Les faits ont débuté avec un top acheté à 10 000 F CFA, appartenant à la sœur cadette, que la prévenue a porté malgré l’opposition de sa mère. Une photo publiée sur WhatsApp a déclenché une dispute familiale, rapidement escaladée en violence physique. Selon D. Mbengue, elle aurait été agressée en premier et s’est défendue, brisant accidentellement une vitre et blessant sa mère au bras.
Toutefois, la partie civile, R. Diop, a décrit un récit accablant. Elle affirme que sa fille était coutumière des faits, avait frappé sa mère avec un pilon et saccagé le mobilier familial. Le mari de la victime a confirmé que le top appartenait bien à sa fille. Le tribunal a dénoncé la disproportion des violences pour un simple vêtement et a rappelé l’importance du respect familial.
Le procureur a insisté sur la gravité morale et pénale des actes de D. Mbengue, rappelant qu’elle est mère de deux enfants.

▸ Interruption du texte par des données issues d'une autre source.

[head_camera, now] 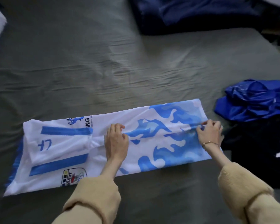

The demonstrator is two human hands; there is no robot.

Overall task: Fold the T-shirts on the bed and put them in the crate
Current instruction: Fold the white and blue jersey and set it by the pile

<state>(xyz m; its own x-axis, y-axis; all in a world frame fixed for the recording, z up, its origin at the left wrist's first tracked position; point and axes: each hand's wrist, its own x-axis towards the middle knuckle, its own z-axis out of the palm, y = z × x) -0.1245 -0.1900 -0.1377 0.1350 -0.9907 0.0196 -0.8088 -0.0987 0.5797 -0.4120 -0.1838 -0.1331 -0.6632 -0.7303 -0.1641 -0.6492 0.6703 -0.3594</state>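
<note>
The right hand point(209, 134) pinches the folded edge of the white-and-blue T-shirt point(103, 143) near its hem end, at about three o'clock; the left hand point(116, 141) rests on the shirt's middle, fingers loosely curled, pinning the fabric. The shirt lies as a long strip on the bed point(87, 70), its long axis running nine to three. The right hand looks nearer the end likely to fold over next. No crate is visible.
</note>
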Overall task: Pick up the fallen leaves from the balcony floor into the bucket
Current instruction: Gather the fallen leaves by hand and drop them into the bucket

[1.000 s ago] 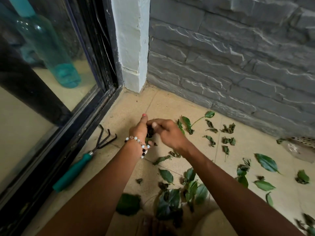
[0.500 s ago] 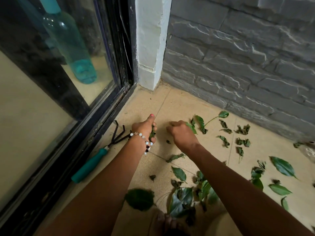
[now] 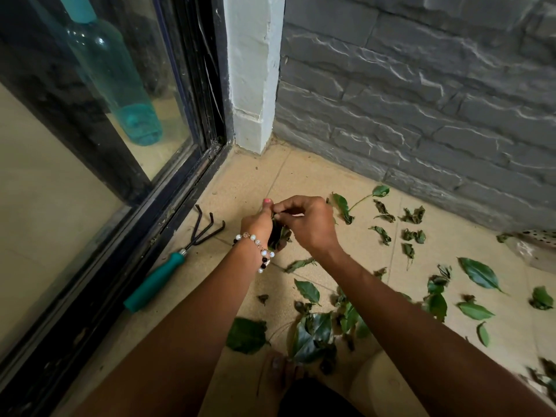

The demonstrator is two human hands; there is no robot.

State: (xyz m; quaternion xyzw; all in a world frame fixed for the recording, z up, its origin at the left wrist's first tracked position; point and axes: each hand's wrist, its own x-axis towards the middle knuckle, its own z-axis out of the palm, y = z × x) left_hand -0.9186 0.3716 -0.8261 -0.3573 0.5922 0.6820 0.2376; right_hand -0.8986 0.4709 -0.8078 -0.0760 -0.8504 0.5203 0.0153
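The left hand (image 3: 258,224) grips a bunch of leaves (image 3: 279,234) beside the rake (image 3: 180,257). The right hand (image 3: 307,224) pinches one in. Too many could slip out.

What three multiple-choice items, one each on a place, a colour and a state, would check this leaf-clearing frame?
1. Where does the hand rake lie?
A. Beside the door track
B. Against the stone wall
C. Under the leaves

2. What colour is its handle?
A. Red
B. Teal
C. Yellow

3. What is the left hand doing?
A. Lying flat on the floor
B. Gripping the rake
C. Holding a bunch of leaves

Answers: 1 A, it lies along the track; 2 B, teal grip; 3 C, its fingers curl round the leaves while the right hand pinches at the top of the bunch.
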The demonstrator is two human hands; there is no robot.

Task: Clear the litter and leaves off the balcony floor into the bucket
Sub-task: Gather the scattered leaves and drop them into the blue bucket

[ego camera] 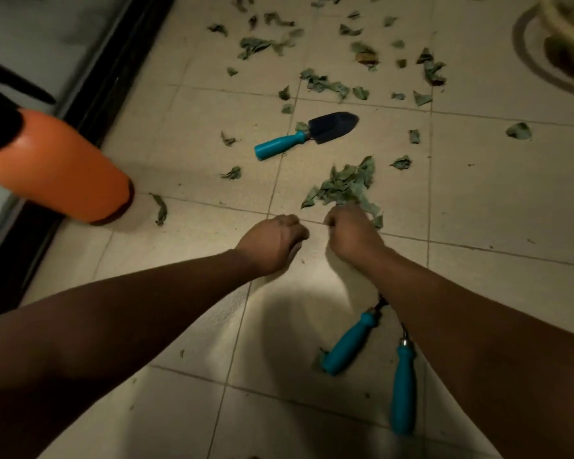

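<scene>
Beige tiles are making up the balcony floor (166, 134), and green leaves (325, 84) are lying scattered across it from twelve to two o'clock. At nine o'clock an orange container (57, 167) is standing by the dark door frame; whether it is the bucket I cannot tell. A pale rimmed vessel (564, 24) at one o'clock is another candidate. Nearer in, a gathered leaf pile (343, 187) is sitting just beyond the right hand (353, 236), whose curled fingers are touching its near edge — whether they are gripping leaves is hidden. The left hand (274, 243) is curling loosely beside it, apparently holding nothing. A blue-handled trowel (307, 134) is lying at twelve; two more blue-handled tools (378, 366) at five. Probably best: cup both hands around the pile, pressing inward before lifting — dry leaves will be crumbling and slipping.
</scene>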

La jeune femme a présenté des excuses publiques à sa mère et à la cour. La partie civile a finalement renoncé aux dommages et intérêts. Le jugement met en évidence les tensions dans certaines familles et l’importance du dialogue et du respect entre générations. L’affaire souligne également la responsabilité des jeunes adultes envers leurs parents et leurs enfants.